14 de junio del 2022
Salmo 34:1-9
LA PROTECCIÓN DE DIOS
“El ángel de Jehová acampa alrededor de los que le temen,
y los defiende”.. Salmos 34:7
¿Quién no ha ido alguna vez a acampar o se ha aventurado a recorrer un sendero en el bosque? Acampar es una aventura. Hay mucha gente a la que no le gusta, pero quienes lo hacen saben que tienen que conocer un mínimo de cómo sobrevivir en el bosque, además de llevar tienda de campaña, comida, agua, repelente de insectos y estar preparados para lo inesperado.
En el Salmo 34, David dice que buscó al Señor y éste lo libró de todos los males y lo salvó de todos los peligros. Esto le trae una seguridad especial a su vida: “El ángel del Señor acampa alrededor de los que le temen y los libra”. Nuestro peregrinaje diario es más o menos como un campamento. Tenemos problemas, peleas, enfermedades, pandemias como el coronavirus, muertes en la familia y una enorme serie de conflictos por los que no nos gustaría pasar.

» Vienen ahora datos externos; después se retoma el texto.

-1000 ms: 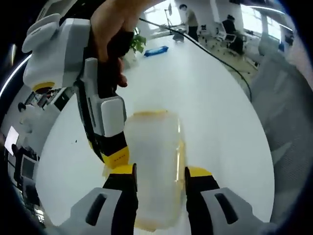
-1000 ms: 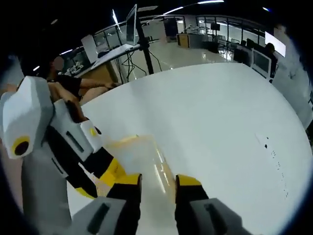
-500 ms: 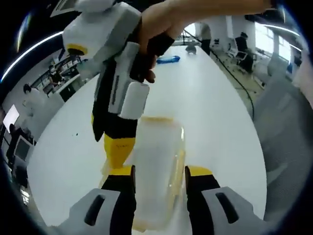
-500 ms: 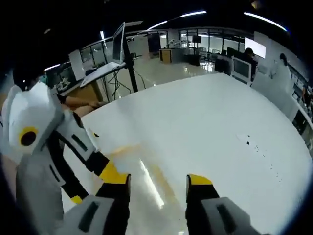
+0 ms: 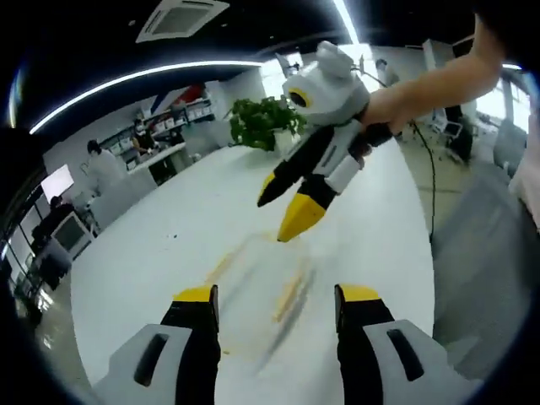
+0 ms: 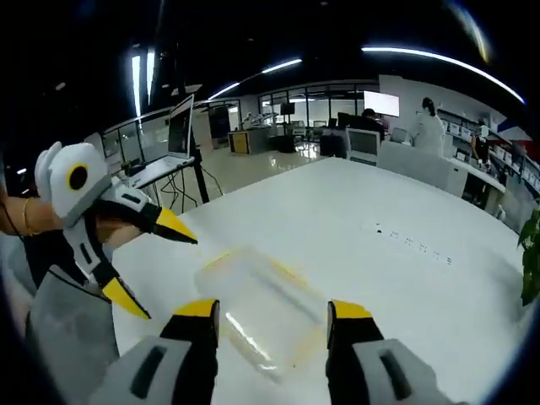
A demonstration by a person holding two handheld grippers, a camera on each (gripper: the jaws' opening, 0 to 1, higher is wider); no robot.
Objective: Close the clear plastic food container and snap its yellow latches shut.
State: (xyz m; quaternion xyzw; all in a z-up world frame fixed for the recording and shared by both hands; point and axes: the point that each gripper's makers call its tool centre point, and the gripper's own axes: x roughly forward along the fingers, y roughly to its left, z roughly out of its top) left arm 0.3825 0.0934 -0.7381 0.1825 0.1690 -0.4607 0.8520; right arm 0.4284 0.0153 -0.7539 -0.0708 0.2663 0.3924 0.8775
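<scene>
Right gripper view: one clear container (image 6: 263,314) sharp on the white table (image 6: 405,278), lid on, yellow latches along its sides, beyond and between the spread, empty right gripper (image 6: 274,312) jaws. Left gripper view: same container (image 5: 266,291) motion-blurred ahead of the left gripper (image 5: 277,297), wide apart, holding nothing. Potted plant (image 5: 266,122) behind.

I hold both grippers raised, left gripper (image 6: 160,261) with jaws spread, right gripper (image 5: 287,211) likewise parted, neither gripping anything
</scene>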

Sin embargo, nuestra seguridad está en el Dios que nos creó, a quien nuestras dificultades no lo toman por sorpresa. Dios conoce nuestros corazones, nuestras debilidades y nuestros límites. Y lo más maravilloso, el Ángel del Señor acampa a nuestro alrededor. Sí, el Señor está con nosotros en medio de las dificultades de la vida. Él no viene de pasada, sino pone su tienda para quedarse a nuestro lado. Y no de día de campo, sino para defender a sus hijos y librarlos del mal.
Señor Dios, teniendo a tu ángel a nuestro lado, nuestro viaje será siempre seguro. Muchas gracias, oh Dios, Amén.
El tema del devocional de este mes es “Escuchar la voz de Dios”. Dios es un Dios de amor, pero se molesta cuando se le desobedece o cuando no hacemos su voluntad. Desde finales de 2019 la humanidad está sufriendo el coronavirus que se ha convertido en una terrible pandemia. Algunos seres queridos, amigos y familiares han perdido la batalla contra el virus y muchas personas se preguntan: ¿Por qué Dios permite tantas muertes? En la Biblia hay numerosos relatos de enfermedades y plagas que azotaron al pueblo, pero Dios nunca apartó su rostro, ni lo ignoró, ni abandonó a su pueblo a su suerte. Nuestro Dios tiene el control de todo y ni un cabello cae de nuestra cabeza sin su permiso. Pero es necesario comprender y analizar cuál es el mensaje que él quiere enviarnos cuando permite cosas como las que hemos vivido suceden. ¡Disfrute de su lectura!
Edison Souza
Periodista y Anciano en la Iglesia Presbiteriana de Campinas, São Paulo, Brasil.